Top of Record extracts

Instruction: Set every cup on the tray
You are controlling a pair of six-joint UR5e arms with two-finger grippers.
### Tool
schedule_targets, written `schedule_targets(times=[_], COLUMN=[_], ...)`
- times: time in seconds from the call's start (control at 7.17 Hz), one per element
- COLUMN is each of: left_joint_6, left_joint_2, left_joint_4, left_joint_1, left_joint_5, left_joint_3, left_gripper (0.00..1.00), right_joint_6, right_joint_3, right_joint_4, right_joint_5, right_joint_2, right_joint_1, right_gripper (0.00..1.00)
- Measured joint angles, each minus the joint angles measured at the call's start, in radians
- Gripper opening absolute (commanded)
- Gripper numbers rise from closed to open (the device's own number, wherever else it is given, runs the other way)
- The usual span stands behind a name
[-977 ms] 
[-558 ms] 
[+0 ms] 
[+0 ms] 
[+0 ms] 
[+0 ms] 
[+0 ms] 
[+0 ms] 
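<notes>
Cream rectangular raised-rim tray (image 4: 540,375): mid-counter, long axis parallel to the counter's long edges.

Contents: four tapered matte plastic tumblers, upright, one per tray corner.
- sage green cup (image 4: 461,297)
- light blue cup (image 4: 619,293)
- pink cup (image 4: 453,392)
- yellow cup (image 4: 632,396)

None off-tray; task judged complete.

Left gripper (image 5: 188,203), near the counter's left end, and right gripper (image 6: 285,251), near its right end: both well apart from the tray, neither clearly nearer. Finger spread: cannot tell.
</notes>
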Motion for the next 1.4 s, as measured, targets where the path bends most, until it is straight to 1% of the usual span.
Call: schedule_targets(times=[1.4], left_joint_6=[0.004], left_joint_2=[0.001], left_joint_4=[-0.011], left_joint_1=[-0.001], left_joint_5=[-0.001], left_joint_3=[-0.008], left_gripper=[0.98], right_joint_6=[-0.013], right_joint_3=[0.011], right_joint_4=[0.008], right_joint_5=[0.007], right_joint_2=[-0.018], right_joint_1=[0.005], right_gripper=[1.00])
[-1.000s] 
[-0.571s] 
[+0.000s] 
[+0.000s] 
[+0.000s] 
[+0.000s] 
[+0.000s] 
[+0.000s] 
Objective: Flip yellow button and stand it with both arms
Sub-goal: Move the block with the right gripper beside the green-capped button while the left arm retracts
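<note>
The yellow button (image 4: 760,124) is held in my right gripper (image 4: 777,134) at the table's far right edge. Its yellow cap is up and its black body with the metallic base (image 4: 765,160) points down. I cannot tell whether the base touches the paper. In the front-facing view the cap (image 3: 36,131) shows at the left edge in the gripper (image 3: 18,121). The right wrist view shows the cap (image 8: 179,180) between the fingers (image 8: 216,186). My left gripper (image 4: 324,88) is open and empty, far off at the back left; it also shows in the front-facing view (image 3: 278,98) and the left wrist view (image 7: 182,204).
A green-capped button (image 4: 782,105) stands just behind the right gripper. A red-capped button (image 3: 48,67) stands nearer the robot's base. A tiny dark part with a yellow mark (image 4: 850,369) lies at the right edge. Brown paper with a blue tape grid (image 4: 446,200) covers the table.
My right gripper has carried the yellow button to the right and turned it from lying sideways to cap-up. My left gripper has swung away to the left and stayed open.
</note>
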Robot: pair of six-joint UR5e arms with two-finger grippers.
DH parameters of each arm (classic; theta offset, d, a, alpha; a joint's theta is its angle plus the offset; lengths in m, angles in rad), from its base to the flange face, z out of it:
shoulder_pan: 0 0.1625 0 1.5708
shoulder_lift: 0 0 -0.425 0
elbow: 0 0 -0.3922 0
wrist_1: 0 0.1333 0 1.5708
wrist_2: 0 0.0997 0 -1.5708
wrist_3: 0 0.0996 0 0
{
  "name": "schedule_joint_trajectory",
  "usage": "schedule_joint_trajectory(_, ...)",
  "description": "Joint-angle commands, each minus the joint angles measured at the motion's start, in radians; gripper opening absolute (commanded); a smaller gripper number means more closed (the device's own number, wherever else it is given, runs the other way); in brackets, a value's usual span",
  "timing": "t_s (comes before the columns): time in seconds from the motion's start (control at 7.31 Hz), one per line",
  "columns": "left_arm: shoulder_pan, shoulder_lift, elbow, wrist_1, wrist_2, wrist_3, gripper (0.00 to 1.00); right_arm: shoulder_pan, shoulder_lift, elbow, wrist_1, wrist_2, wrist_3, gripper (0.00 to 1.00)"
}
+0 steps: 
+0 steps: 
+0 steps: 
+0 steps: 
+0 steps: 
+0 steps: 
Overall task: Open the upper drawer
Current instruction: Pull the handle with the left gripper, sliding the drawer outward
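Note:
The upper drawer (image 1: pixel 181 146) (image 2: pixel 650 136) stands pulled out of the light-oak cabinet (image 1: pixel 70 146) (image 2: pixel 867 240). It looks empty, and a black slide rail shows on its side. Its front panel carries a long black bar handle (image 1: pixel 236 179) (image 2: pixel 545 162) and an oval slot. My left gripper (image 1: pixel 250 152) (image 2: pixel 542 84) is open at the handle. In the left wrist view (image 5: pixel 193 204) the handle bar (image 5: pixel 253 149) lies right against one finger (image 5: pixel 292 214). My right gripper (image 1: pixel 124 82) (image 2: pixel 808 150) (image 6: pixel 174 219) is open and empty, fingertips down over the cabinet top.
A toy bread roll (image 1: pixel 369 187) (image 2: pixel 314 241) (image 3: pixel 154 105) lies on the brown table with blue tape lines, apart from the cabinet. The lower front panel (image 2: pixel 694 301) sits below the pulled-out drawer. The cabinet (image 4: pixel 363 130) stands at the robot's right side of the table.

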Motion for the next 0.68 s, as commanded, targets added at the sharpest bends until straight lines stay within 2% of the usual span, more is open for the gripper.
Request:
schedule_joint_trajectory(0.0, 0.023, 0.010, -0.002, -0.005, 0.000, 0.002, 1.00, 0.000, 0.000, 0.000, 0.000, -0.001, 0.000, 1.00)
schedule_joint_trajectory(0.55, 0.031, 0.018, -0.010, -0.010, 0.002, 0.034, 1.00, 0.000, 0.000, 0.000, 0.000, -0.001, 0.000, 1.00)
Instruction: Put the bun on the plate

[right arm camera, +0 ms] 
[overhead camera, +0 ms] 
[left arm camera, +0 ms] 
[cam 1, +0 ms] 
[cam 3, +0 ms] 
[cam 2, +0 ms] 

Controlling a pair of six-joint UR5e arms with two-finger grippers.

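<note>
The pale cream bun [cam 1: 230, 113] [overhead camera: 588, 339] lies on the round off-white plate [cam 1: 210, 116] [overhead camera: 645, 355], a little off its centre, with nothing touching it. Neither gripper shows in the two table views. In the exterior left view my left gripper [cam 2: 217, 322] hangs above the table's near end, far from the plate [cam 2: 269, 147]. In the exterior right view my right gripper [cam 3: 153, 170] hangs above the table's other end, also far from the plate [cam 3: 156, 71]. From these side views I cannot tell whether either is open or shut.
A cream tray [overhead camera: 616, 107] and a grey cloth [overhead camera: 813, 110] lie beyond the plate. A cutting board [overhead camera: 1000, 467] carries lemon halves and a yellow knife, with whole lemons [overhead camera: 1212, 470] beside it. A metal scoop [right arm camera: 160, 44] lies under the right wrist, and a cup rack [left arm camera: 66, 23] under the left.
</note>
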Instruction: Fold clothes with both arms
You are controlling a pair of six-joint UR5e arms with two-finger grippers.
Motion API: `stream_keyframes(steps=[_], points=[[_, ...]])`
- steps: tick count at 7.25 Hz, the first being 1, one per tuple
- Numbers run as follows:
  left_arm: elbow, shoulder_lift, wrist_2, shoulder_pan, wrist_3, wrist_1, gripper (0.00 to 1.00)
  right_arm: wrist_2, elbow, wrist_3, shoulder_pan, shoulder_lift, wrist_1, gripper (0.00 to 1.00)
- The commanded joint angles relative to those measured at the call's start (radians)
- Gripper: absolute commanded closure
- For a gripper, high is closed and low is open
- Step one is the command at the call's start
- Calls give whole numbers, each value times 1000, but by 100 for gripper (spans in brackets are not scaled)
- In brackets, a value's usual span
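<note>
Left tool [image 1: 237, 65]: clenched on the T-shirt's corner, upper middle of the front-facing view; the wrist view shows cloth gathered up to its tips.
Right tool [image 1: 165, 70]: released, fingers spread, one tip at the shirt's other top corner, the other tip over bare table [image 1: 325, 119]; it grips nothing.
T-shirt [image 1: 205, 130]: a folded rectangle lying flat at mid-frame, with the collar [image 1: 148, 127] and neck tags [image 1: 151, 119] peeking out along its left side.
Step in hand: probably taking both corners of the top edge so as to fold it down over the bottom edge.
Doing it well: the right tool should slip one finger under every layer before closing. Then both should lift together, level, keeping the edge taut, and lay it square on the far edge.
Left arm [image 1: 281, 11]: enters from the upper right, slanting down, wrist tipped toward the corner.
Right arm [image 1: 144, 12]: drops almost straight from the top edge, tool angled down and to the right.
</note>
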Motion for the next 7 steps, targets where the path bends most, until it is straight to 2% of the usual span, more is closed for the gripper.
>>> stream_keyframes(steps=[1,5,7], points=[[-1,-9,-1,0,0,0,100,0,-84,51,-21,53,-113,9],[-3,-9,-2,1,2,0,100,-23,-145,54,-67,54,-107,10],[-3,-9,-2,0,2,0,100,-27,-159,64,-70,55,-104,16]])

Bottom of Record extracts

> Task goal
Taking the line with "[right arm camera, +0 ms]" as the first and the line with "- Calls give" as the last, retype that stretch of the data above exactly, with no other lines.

> Written answer
[right arm camera, +0 ms] 
[overhead camera, +0 ms] 
[left arm camera, +0 ms] 
[cam 1, +0 ms] 
[cam 3, +0 ms] 
[cam 2, +0 ms] 

Controlling a pair of six-joint UR5e arms with two-finger grippers.

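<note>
The pale cream bun [cam 1: 230, 113] [overhead camera: 588, 339] lies on the round off-white plate [cam 1: 210, 116] [overhead camera: 645, 355], a little off its centre, with nothing touching it. Neither gripper shows in the two table views. In the exterior left view my left gripper [cam 2: 217, 322] hangs above the table's near end, far from the plate [cam 2: 269, 147]. In the exterior right view my right gripper [cam 3: 153, 170] hangs above the table's other end, also far from the plate [cam 3: 156, 71]. From these side views I cannot tell whether either is open or shut.
A cream tray [overhead camera: 616, 107] and a grey cloth [overhead camera: 813, 110] lie beyond the plate. A cutting board [overhead camera: 1000, 467] carries lemon halves and a yellow knife, with whole lemons [overhead camera: 1212, 470] beside it. A metal scoop [right arm camera: 160, 44] lies under the right wrist, and a cup rack [left arm camera: 66, 23] under the left.
</note>
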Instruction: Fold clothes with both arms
You are controlling a pair of six-joint UR5e arms with two-finger grippers.
Motion API: `stream_keyframes(steps=[_], points=[[_, ...]])`
- steps: tick count at 7.25 Hz, the first being 1, one per tuple
- Numbers run as follows:
  left_arm: elbow, shoulder_lift, wrist_2, shoulder_pan, wrist_3, wrist_1, gripper (0.00 to 1.00)
  right_arm: wrist_2, elbow, wrist_3, shoulder_pan, shoulder_lift, wrist_1, gripper (0.00 to 1.00)
- The commanded joint angles relative to those measured at the call's start (radians)
- Gripper: absolute commanded closure
- For a gripper, high is closed and low is open
- Step one is the command at the call's start
- Calls give whole numbers, each value times 1000, but by 100 for gripper (spans in brackets are not scaled)

The output is complete, and nothing more is needed.